That’s one of the $64,000 questions facing choice architects everywhere. Marketing professors Daniel Goldstein, Eric Johnson, Andreas Herrmann, and Mark Heitmann have an answer. Writing in the December issue of the Harvard Business Review, the quartet lays out some design principles from their “field guide to defaults” that are adaptable to (almost) every business environment.
Accompanying their insights is a decision tree (we recommend clicking on the image below and viewing it in a separate window) for their typology of default rules. The major division in their eight default rules is a smart rule and dumb rule, or what the authors call a “personalized” and a “mass” default. The less you know about your customers, the less you tailor your products to them, the less you need to worry about a complex set of default rules. You’ll probably want to go with something simple, benign, and idiot-proof. If, however, you know something about your customers you’ll want to consider “persistent” default rules pegged to someone’s previous selection, or “smart” default rules that make guesses based on data about past choices.

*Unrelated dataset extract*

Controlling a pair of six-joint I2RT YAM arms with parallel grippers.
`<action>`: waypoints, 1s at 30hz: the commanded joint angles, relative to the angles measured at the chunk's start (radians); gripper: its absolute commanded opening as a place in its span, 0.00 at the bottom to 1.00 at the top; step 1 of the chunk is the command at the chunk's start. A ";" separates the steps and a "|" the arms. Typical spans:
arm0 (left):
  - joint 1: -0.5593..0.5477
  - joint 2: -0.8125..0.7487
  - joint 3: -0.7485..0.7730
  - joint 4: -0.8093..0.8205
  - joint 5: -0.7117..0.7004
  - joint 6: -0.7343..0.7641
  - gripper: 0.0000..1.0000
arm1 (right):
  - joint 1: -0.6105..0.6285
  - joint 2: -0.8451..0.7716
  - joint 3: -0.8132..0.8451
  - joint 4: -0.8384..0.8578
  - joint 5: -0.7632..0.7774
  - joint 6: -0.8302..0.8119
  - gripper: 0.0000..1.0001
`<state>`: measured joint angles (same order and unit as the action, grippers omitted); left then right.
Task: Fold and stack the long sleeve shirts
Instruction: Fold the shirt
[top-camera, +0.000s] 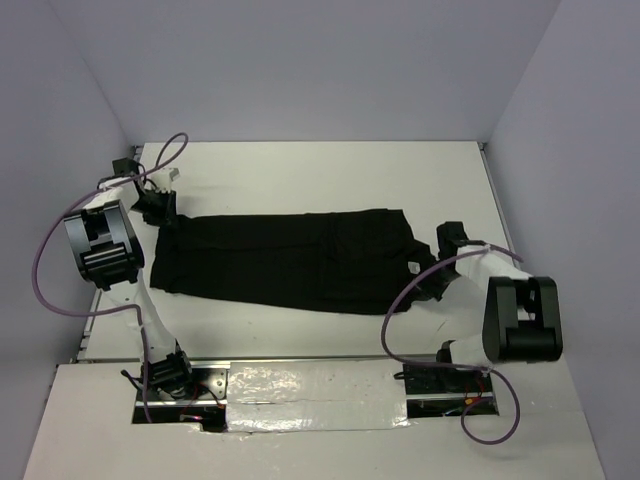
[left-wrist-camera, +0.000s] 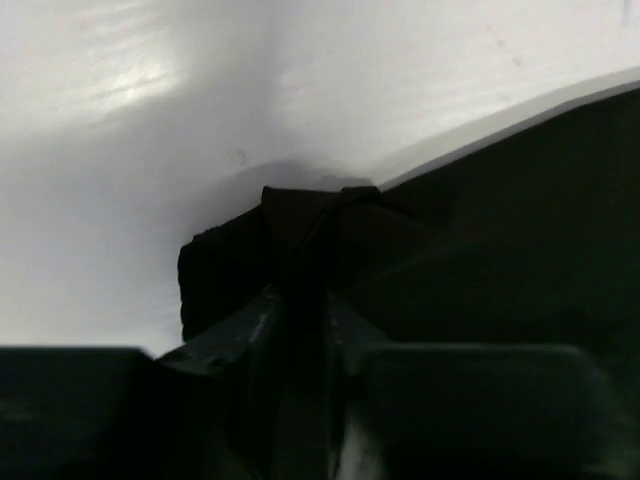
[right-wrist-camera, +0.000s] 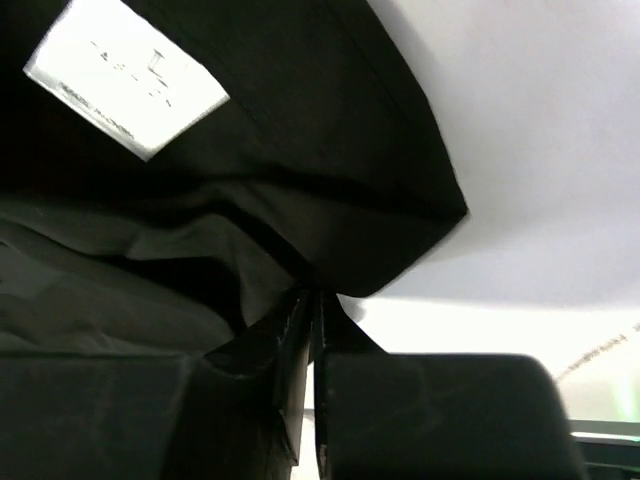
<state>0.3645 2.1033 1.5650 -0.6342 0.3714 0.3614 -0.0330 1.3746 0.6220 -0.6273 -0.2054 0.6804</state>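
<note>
Top view: black long sleeve shirt (top-camera: 290, 262) spread lengthwise on white worktop (top-camera: 320, 170). Left hand (top-camera: 160, 208) at its left end, right hand (top-camera: 432, 285) at its right end. Wrist views alone show grip: both hands narrow, each pinching a shirt edge. White tag (right-wrist-camera: 125, 75) near right hand.

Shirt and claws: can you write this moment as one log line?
shirt: black, spread across table | left claw: shut on shirt corner | right claw: shut on shirt edge near white tag

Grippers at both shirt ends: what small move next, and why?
Probably raise both ends a little together: the left gripper and right gripper each look shut on fabric at opposite ends of the shirt, which lies in a long strip.
</note>
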 joint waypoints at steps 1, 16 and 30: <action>0.011 -0.065 -0.057 -0.012 -0.025 0.066 0.28 | -0.001 0.113 0.109 0.112 0.072 -0.031 0.06; 0.030 -0.403 -0.485 -0.192 0.000 0.428 0.41 | 0.001 0.843 1.154 -0.081 0.147 -0.193 0.27; 0.083 -0.473 -0.235 -0.527 0.101 0.591 0.71 | -0.036 0.723 1.128 -0.046 0.126 -0.137 0.41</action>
<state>0.4377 1.6150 1.2491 -1.1076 0.3935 0.9455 -0.0635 2.2280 1.8652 -0.7155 -0.0669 0.5121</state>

It might be tempting to want to use forced choices on large, serious decisions, as an Econ might prefer. But, sadly, there is good evidence from behavioral economics that errors are prevalent in these settings. Forced choice is an option to be exercised with caution, as forcing choice can backfire by leading to higher rates of post-choice regret as customers feel like they were unfairly shoved into an option.
(A preview of the article “Nudge Your Customers Toward Better Choices” is here.)
Addendum: A new, interesting example of the power of default rules.
A large national railroad in Europe made a small change to its website so that seat reservations would be included automatically with ticket purchases (at an additional cost of one to two euros), unless the customer unchecked a box on the online booking form. Whereas 9% of tickets included reservations before the change, 47% did after, earning the railroad an additional $40 million annually. This substantial boost in revenue was produced with only a small fixed cost in programming and infrastructure.